Making Sense of GraviCeption



Have you ever felt one of the following?


· Queasiness after a car ride or roller coaster

· Trepidation while hiking in the dark

· Dizziness when you stand after prolonged sitting

· The surprise of a misstep


All these experiences have something in common: sensory information changed compared to your 'normal'. The result of each of these experiences might be described as DISORIENTING.


Disorientation is defined as the condition of having lost one's sense of direction. We orient ourselves through our relationship with gravity; with our ability to sense it, through graviception.


Graviception is the sensation of gravitational “force.”


It involves sensory integration of multiple inputs from different systems: visual, vestibular, and somatosensory. This results in perception of body position, an awareness of what is upright, and provides a sense of equilibrium.


Awareness through sensing



Graviception is different than balance and postural control, but it contributes to both. It is commonly assessed in the literature by the Subjective Visual Vertical test. (1)

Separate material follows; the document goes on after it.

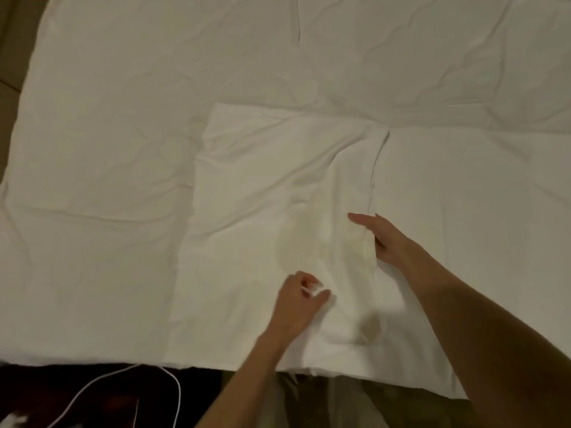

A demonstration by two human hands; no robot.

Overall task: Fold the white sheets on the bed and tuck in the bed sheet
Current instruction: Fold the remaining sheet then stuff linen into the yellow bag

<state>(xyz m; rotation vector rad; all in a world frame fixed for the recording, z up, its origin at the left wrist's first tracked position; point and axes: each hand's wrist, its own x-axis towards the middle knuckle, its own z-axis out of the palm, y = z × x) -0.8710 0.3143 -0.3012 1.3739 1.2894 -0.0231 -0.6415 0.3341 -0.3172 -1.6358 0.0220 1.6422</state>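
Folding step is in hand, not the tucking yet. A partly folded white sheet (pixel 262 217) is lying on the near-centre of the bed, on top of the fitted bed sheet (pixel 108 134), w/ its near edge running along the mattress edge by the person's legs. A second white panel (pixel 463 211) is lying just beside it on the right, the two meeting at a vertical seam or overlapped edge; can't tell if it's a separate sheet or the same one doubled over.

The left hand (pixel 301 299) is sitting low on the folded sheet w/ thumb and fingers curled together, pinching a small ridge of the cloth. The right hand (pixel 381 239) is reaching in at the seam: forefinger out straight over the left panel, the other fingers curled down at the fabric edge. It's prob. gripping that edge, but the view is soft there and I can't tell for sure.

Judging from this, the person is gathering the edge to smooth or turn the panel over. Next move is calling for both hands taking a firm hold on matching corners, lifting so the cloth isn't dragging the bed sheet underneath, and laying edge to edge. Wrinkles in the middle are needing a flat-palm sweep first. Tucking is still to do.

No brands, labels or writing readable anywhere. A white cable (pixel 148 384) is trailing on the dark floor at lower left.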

While this may seem straightforward, there are a few misconceptions when it comes to sensing gravity.


To better understand all the components of graviception we need to dig deeper – deeper into the body.



The vestibular system may not always be the

main driver of graviception


The vestibular system seems to get most of the credit for sensing gravity. However, the literature on graviception reveals it’s more complex and differentiates between vestibular graviception and extra-vestibular (ie, outside of the vestibular system) graviception.


Where outside? In the ventral cavity.




A few studies have shown that graviceptors in the viscera, referred to as somatic graviceptors, play a role in sensing gravity.


Intriguing right? Mittelstadt thought so. He studied paraplegic patients with their kidneys removed and found graviception can occur independent of mechanoreception in the skin, legs, and spine. He identified sensory inputs from two areas: the region of the kidneys and the cardiovascular system. (2,3)


In a different study Trousselard et al found that the stomach, specifically the mechanoreceptors in the fundus, contribute to graviception. (4)


Additionally, research by Vaitl et al revealed that blood distribution influenced by gravity in different positions (standing, sitting or recumbent) serves as a cue for graviception. (5)


synchronized sensing perhaps



Gravity therefore impacts interoception via shifts in body fluids.


Interoception is the sense of the internal state of our body. It evolves from the integration of multiple visceral inputs to signal our body’s physiological state and "sense of self". (6)



Perceiving gravity depends on more than

inputs from graviceptors.


Graviceptors refer to the sensory receptors and systems that contribute to sensing the pull of gravity and our perception of upright.


Perceiving gravity depends on more than inputs from graviceptors in your otoliths and viscera. It also involves integration of these inputs with other senses in the thalamus and cerebellum AND includes predictions we make based on models in multiple levels of the cortex (7, 8)




While Jeff Hawkins doesn’t specifically address graviception in his book A Thousand Brains: A New Theory on Intelligence,his ideas on how we learn and build models through movement mesh well with this concept.


Hawkins proposes that our neocortex houses not a single model of the world but thousands. These models are created through sensory input and reference frames and learned through sensing and moving.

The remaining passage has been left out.